<<<<

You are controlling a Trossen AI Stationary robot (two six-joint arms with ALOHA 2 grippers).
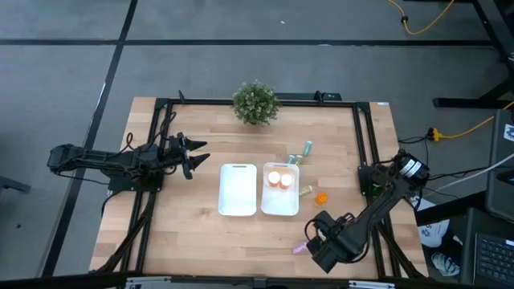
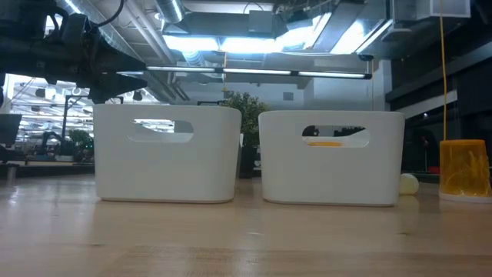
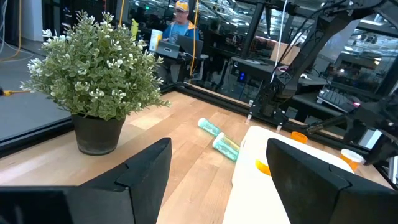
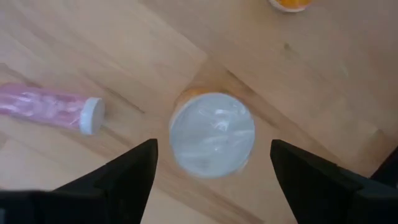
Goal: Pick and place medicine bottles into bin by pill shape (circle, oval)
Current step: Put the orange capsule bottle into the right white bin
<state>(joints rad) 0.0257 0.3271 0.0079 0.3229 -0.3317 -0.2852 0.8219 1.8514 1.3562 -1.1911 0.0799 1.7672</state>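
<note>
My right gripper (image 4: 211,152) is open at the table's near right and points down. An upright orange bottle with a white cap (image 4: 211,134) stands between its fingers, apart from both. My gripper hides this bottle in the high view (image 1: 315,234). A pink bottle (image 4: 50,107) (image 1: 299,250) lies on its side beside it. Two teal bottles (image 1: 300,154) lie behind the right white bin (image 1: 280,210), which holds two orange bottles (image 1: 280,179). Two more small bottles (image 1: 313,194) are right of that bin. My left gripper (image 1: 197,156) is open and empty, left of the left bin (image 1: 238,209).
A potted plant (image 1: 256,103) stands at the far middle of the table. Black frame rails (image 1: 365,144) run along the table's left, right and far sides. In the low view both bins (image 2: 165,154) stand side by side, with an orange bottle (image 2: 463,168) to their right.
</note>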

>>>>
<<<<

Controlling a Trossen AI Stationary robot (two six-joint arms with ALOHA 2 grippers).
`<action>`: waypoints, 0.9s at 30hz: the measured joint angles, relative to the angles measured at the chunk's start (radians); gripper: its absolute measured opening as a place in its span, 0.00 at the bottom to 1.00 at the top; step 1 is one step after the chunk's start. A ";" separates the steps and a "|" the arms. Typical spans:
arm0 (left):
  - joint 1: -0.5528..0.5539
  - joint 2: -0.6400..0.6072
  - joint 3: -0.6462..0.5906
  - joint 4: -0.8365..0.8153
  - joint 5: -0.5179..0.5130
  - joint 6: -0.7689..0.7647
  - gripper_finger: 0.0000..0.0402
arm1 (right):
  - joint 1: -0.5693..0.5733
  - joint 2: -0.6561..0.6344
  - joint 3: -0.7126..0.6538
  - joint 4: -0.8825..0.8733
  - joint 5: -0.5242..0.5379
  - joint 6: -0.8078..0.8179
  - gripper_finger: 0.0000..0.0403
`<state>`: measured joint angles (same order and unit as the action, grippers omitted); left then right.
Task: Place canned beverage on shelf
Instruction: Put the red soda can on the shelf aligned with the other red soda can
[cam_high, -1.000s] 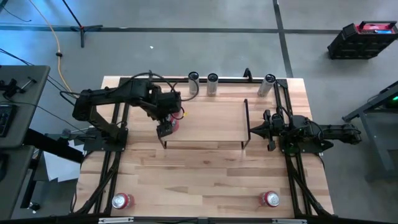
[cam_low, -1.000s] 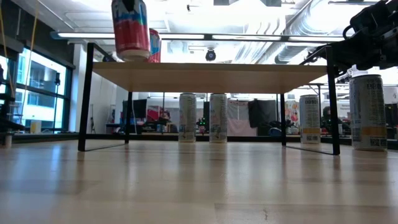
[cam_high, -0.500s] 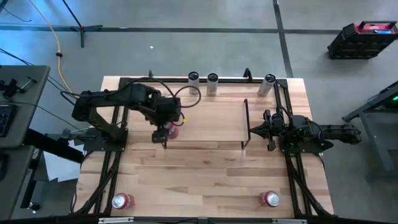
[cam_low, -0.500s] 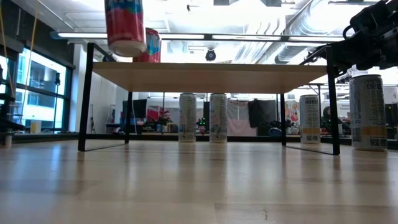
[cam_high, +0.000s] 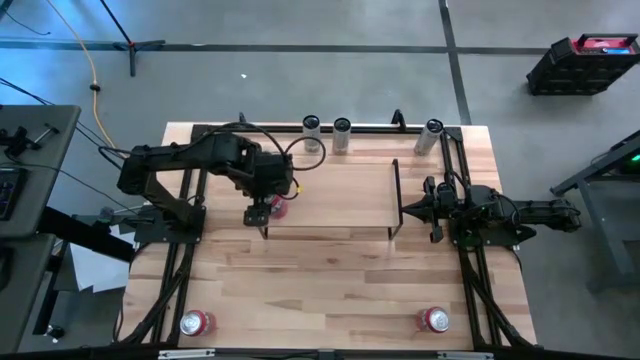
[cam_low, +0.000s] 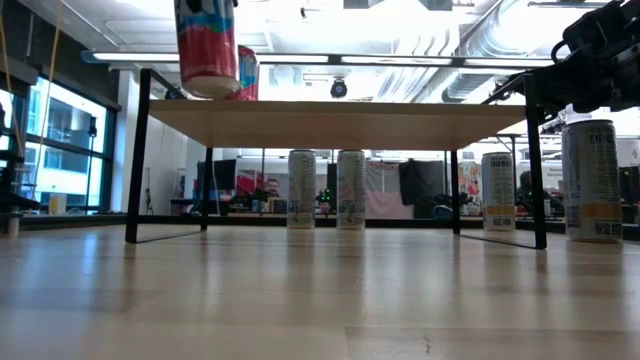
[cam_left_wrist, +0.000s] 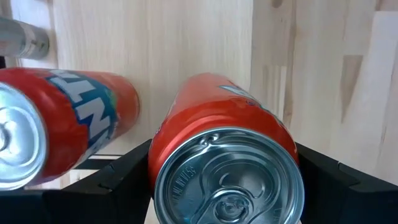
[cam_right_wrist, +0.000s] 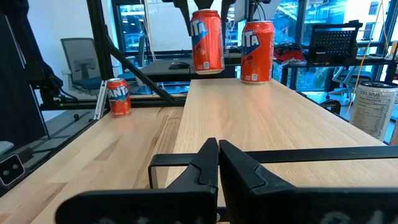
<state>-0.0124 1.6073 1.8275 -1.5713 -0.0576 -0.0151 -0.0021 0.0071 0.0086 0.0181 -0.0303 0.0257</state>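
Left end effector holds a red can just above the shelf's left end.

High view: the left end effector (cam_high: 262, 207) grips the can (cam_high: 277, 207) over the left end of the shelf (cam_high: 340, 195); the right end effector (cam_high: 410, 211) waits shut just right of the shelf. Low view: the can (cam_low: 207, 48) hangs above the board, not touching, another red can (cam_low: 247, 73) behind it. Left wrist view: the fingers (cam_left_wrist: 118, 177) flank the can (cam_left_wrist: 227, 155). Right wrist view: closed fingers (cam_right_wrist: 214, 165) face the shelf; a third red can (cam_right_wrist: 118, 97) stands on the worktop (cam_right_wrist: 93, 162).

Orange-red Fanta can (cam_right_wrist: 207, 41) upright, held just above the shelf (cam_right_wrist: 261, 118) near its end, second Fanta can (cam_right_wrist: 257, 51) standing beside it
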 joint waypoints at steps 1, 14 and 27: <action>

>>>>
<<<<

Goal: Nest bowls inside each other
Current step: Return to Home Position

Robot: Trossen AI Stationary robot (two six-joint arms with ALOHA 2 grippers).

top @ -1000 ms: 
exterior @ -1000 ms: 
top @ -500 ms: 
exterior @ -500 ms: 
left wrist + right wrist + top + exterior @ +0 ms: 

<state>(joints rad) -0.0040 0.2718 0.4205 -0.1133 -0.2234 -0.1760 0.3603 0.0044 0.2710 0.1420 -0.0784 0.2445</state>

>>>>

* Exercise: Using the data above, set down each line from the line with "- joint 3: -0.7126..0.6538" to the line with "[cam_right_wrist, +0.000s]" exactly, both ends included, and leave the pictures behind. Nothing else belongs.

* Output for this task:
  - joint 3: -0.7126..0.6538
  - joint 4: -0.8825..0.8733
  - joint 5: -0.5242..0.5379
  - joint 6: -0.8078..0.8179
  - gripper_finger: 0.0000..0.0403
`<state>`: measured joint angles (same order and unit as the action, grippers omitted); left then right.
Task: Place canned beverage on shelf
Instruction: Put the red soda can on the shelf aligned with the other red soda can
[cam_high, -1.000s] 
[cam_low, -1.000s] 
[cam_high, -0.500s] 
[cam_low, -0.500s] 
[cam_high, +0.000s] 
[cam_low, +0.000s] 
[cam_left_wrist, +0.000s] 
[cam_right_wrist, +0.000s] 

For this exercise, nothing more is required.